I’ve just found out that the best means to get an mp4 out there to the world, is not by attempting to upload it to Facebook or WordPress, but to my (your) youtube channel, and then providing the link. voila. Here’s the link to the video, during which time at 2:45 into the tape, while capturing the nightingale’s melodies, you here the barks of the coyotes.

This is a dark video, for the purpose only of capturing a tiny fraction of the immense diversity of song of the nightingale.

https://en.wikipedia.org/wiki/Common_nightingale

“The common nightingale or simply nightingale (Luscinia megarhynchos), also known as rufous nightingale, is a small passerine bird best known for its powerful and beautiful song.”

coyotes difference between dog, wolf, coyote, jackal and fox

coyotes difference between dog, wolf, coyote, jackal and fox

Coyotes are slick, coming into the town during the night. It was about midnight. How cool! I then got on my bicycle to follow them, found one lagging behind that darted into bushes. Tucson is mostly flat, one story houses. I’ve seen baby quails, lots of lizards, have seen a coyote during the daytime by a dry river bed, but not yet any javelinas (wild pigs). I love nature!

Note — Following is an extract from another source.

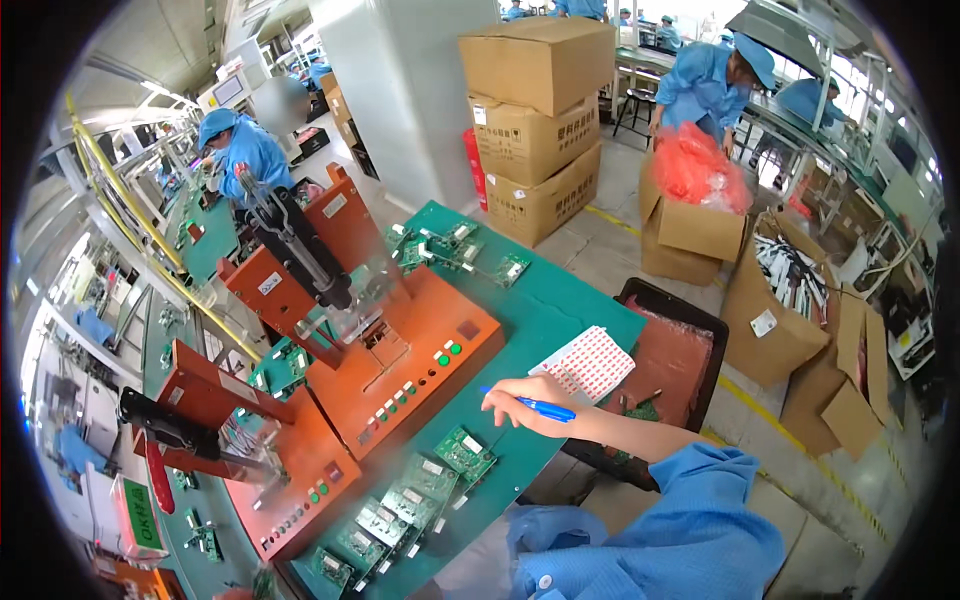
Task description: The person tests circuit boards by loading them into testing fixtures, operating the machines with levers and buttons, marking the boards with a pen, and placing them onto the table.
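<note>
My right hand (525, 404) reaches in from the right over the green work mat (520, 300). Its fingers are closed round a blue pen (546, 408). Just beyond the hand lies a white sheet with rows of small red stickers (585, 365), near the mat's right edge. Left of the hand stands an orange test fixture (420, 330) with a black toggle clamp (300, 250) and green buttons. Several green circuit boards (410, 495) lie in a row along the near edge of the mat. I cannot see my left hand.
A second orange fixture (300, 490) with a red-handled clamp stands at the left. More circuit boards (440, 245) lie at the mat's far end. A black tray (690, 350) stands right of the bench. Stacked cartons (540, 120) and a co-worker (710, 90) at an open box are farther off.
</note>
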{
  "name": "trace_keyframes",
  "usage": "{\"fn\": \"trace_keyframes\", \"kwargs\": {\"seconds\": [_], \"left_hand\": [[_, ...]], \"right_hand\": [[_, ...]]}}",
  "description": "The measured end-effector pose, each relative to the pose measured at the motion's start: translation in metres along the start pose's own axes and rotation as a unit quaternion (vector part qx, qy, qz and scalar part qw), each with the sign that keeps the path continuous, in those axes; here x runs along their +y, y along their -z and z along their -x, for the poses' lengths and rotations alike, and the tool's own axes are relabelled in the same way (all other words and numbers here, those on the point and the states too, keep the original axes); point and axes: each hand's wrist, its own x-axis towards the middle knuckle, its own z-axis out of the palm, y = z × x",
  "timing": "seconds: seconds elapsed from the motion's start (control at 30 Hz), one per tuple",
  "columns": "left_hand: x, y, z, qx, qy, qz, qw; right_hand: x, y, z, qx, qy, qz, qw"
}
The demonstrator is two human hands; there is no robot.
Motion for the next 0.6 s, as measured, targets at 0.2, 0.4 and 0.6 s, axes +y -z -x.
{"fn": "trace_keyframes", "kwargs": {"seconds": [0.2,0.4,0.6], "left_hand": [[0.166,-0.072,-0.084,0.130,-0.361,0.005,0.923],[0.239,-0.142,-0.169,0.239,-0.423,0.029,0.874],[0.266,-0.171,-0.212,0.315,-0.444,0.000,0.839]], "right_hand": [[0.012,-0.002,0.003,-0.014,0.022,0.002,1.000],[0.020,0.017,0.021,0.004,-0.020,-0.045,0.999],[0.024,0.029,0.030,0.069,-0.066,-0.059,0.994]]}}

http://animals.nationalgeographic.com/animals/mammals/coyote/

“The coyote appears often in the tales and traditions of Native Americans—usually as a very savvy and clever beast. Modern coyotes have displayed their cleverness by adapting to the changing American landscape. These members of the dog family once lived primarily in open prairies and deserts, but now roam the continent’s forests and mountains. They have even colonized cities like Los Angeles, and are now found over most of North America. Coyote populations are likely at an all-time high.”

Tucson, Arizona is located in a small fraction of the immense area that encompasses the Sonoran desert.
https://www.desertmuseum.org/desert/sonora.php
Sonoran desert region presented by the Sonoran Desert museum.

Sonoran desert region, subdivision , sonoran desert museum

Sonoran desert region and its subdivision -sonoran desert museum

I have since downloaded an audio app, to record the unfathomable richness and amusing song of nightingales. 🙂 delightful encounter!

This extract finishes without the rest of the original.